He loved me... that is what I told myself, as he snuck into my room at night. He loved me... as he made me sit on his lap and watch TV with him as he caressed my thighs. He loved me... as he begged and pleaded for me to sleep in his bed so he wouldn't be lonely. He loved me... He had to, right?
That was his job. That was his role as a trusted adult in my life. He was supposed to love me and want what was best for me; that means that this must be ok. Right?
I was only eight years old when he first molested me; and not understanding everything that was happening was what kept me silent, at first. I didn't have language for the discomfort that I felt or the guilt that plagued me. All I had was his promise that he loved me. And even as his abuse continued to last for almost another four years, completely undetected by other adults in my life, I still stayed silent. The more it continued- the more shame ate away at me, the more he told me he loved me, the more I bought into his lies that he needed me, and the more I became a shell of the little girl I should have been.

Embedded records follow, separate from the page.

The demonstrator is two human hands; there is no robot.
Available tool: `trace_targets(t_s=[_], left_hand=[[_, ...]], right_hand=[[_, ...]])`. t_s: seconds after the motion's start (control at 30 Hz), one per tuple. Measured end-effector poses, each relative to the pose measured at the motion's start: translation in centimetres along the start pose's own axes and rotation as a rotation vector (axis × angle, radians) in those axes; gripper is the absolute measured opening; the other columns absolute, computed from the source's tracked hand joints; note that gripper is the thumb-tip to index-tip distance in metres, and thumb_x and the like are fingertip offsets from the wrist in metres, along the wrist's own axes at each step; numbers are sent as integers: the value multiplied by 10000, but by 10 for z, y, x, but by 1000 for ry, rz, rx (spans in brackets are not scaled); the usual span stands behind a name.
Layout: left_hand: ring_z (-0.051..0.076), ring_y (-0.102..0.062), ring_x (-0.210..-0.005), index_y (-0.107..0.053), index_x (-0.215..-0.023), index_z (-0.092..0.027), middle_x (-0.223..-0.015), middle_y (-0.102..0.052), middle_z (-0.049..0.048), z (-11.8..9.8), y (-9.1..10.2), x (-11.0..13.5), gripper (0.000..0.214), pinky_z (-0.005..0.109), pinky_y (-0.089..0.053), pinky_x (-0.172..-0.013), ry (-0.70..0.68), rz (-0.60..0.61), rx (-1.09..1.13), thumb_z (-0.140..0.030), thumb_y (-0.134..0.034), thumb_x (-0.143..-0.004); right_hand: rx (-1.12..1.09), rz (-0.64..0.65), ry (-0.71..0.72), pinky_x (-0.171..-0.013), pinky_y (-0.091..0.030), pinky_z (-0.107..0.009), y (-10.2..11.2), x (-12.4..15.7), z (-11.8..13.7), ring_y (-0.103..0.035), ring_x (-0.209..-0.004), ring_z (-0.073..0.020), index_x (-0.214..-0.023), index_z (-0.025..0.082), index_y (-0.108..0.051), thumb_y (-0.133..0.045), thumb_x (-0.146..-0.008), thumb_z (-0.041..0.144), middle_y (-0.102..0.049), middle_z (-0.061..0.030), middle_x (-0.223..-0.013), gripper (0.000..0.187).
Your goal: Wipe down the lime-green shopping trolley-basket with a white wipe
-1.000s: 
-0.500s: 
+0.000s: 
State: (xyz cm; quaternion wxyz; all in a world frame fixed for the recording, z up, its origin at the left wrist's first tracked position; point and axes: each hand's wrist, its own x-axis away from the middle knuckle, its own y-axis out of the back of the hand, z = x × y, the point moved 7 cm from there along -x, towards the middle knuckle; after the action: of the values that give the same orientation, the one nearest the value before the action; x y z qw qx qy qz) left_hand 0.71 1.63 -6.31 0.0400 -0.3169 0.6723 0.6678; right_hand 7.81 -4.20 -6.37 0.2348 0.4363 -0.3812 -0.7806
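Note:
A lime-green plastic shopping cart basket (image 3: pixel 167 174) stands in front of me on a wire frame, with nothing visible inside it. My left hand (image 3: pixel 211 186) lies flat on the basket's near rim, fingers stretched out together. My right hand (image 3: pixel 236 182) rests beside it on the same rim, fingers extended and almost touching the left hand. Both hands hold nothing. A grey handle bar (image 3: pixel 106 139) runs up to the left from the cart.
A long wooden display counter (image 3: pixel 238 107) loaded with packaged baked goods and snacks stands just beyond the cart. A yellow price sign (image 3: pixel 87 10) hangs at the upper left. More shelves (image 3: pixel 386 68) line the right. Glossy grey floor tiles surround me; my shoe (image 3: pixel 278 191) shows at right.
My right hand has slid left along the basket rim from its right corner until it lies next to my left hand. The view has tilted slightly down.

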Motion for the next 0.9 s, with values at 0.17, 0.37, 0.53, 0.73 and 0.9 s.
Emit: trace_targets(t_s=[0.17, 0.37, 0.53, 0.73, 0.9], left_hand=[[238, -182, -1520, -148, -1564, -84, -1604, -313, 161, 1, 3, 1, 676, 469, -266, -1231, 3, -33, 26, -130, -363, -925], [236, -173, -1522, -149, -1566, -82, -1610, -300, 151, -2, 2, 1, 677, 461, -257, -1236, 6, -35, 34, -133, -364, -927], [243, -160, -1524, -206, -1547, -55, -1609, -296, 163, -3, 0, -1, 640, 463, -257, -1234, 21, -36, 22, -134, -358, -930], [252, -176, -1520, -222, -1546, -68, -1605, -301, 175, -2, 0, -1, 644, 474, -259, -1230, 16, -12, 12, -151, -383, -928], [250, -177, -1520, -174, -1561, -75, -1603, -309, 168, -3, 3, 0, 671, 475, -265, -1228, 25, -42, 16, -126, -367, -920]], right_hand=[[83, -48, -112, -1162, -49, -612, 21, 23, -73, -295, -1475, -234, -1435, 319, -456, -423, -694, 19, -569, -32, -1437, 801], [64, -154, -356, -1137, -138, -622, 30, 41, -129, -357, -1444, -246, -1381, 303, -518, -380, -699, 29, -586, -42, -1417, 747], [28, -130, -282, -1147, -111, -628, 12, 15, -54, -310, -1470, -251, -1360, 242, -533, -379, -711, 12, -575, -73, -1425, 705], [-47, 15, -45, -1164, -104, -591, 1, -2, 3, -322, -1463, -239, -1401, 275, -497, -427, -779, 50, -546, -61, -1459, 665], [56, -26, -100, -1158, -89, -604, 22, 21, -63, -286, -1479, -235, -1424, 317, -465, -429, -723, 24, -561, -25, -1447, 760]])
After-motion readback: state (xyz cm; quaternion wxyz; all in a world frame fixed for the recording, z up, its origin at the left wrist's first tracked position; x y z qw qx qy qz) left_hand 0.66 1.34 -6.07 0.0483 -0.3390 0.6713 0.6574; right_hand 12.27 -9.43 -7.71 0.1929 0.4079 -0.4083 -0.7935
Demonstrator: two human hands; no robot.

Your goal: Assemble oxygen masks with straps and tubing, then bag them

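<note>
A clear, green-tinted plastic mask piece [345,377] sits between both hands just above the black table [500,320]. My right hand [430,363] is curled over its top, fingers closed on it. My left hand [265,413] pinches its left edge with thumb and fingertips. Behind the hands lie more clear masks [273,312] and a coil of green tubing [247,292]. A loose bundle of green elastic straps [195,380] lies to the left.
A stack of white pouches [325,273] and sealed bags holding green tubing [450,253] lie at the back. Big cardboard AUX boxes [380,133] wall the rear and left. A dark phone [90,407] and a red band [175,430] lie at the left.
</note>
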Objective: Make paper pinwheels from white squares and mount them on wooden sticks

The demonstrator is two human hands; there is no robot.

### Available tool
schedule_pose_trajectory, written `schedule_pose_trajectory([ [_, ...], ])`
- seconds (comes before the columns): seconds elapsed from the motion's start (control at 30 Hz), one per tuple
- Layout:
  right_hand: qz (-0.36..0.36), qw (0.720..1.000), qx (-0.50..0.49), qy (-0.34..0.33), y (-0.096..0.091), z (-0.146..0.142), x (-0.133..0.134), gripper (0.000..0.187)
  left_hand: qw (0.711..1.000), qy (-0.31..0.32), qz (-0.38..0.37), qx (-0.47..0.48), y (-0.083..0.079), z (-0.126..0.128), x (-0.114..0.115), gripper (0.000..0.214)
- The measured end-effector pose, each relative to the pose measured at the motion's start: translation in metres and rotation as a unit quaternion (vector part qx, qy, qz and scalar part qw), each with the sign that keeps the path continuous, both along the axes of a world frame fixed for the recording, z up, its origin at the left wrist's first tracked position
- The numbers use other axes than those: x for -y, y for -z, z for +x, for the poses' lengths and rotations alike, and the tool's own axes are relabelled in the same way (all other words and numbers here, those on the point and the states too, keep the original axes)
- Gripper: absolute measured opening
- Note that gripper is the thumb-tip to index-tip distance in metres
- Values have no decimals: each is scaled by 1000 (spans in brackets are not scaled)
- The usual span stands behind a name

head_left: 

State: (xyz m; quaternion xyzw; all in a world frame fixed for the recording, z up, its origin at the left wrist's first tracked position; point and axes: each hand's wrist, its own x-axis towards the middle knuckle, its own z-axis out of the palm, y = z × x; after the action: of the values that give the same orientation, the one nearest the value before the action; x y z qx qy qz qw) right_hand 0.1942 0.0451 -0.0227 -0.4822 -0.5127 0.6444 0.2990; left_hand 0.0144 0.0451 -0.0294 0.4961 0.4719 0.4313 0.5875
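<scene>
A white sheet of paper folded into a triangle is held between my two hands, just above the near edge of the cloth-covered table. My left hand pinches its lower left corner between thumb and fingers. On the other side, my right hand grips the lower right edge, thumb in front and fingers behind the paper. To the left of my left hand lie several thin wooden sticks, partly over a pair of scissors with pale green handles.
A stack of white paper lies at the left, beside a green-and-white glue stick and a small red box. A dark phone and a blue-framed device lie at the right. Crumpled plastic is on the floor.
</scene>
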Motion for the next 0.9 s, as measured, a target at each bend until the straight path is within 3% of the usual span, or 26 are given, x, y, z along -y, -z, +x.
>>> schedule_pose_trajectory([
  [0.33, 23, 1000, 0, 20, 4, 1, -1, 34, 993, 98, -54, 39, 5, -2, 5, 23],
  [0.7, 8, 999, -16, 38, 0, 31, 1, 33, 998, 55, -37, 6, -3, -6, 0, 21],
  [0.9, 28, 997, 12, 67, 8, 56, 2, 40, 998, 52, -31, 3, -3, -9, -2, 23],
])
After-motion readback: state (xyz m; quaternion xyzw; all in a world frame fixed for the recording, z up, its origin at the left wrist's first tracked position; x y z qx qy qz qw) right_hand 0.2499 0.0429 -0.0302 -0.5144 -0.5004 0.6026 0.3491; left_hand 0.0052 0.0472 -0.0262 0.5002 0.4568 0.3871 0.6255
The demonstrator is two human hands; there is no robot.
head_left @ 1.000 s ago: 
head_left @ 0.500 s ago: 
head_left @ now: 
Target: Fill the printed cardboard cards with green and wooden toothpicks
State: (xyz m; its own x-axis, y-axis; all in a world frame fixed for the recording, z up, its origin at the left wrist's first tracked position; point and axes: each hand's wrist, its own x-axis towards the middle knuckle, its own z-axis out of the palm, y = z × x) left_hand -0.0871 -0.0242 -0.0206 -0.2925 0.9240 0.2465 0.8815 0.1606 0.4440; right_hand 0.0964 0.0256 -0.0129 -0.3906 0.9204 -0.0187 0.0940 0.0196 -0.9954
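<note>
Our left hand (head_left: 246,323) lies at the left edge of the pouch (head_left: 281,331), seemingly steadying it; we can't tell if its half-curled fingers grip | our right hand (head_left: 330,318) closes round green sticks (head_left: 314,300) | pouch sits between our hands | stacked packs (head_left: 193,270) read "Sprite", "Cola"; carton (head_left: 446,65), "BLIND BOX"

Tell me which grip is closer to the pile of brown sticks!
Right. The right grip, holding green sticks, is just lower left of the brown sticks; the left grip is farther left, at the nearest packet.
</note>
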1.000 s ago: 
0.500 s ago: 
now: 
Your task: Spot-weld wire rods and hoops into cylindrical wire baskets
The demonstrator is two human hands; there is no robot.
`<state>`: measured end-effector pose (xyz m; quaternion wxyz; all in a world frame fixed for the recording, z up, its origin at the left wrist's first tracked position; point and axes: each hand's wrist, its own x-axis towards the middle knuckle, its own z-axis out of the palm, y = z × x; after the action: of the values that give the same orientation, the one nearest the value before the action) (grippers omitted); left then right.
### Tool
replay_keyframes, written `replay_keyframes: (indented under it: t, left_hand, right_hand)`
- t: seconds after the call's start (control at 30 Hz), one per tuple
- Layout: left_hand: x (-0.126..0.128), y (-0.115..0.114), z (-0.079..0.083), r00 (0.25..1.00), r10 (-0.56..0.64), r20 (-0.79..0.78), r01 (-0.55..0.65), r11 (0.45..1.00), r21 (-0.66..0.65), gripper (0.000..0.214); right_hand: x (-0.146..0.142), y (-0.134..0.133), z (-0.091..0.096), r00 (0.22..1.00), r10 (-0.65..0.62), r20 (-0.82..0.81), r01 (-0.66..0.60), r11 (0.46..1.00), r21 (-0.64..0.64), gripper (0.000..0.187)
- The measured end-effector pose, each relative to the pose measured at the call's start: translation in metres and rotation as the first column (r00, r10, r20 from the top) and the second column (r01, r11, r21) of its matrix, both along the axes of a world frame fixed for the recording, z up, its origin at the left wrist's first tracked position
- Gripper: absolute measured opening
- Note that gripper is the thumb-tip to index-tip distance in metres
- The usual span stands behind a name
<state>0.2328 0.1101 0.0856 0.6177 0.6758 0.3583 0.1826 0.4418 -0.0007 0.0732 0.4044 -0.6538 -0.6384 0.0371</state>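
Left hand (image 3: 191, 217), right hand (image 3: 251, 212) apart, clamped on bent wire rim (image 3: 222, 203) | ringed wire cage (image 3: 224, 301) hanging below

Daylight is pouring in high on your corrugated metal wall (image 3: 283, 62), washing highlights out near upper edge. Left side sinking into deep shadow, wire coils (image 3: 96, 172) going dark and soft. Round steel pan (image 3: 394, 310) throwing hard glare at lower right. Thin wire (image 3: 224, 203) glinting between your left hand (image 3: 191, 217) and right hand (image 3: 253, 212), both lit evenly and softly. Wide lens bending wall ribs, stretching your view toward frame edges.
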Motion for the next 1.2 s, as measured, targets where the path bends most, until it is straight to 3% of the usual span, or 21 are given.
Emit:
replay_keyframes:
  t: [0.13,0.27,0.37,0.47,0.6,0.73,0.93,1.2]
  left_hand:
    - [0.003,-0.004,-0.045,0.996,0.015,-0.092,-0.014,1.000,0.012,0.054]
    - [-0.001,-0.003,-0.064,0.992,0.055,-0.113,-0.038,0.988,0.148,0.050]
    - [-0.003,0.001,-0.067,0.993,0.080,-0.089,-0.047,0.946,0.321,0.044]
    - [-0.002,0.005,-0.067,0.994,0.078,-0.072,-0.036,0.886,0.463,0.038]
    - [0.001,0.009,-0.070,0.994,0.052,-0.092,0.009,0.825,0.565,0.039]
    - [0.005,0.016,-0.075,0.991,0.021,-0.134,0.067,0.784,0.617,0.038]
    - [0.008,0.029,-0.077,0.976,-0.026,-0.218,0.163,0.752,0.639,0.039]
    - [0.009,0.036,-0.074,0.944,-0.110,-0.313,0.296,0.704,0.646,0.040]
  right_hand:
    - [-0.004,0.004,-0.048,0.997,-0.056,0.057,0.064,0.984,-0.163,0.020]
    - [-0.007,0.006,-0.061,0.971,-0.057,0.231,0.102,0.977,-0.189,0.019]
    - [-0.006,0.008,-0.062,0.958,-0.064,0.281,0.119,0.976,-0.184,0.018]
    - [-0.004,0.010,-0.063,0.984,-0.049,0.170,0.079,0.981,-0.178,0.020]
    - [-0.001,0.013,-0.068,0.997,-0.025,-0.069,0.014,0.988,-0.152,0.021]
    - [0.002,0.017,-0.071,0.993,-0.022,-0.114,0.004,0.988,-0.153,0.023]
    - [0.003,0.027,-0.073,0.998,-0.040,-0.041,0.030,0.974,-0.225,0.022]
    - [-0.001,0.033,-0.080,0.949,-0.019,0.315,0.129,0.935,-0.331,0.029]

Even now, almost 20 years later, I grapple with the little girl inside of me who never had the opportunity to be a child. I still struggle to sleep at night because my body still holds the trauma of his hands waking me from my slumber. I can feel his hands, my shame, as fresh as if it was yesterday. I still hold so much anger- at myself, at the other adults in my life who should have seen the signs and known. Why didn't they see the signs and know? Now, that I am an adult... will I see the signs and know? Will I speak up? For all the little children who become victims to sexual violence, I pray we all learn to see the signs, to speak up, before it becomes too late.
The hardest lesson that I have had to learn is this- He did not love me. I was only a child. He was only a pedophile.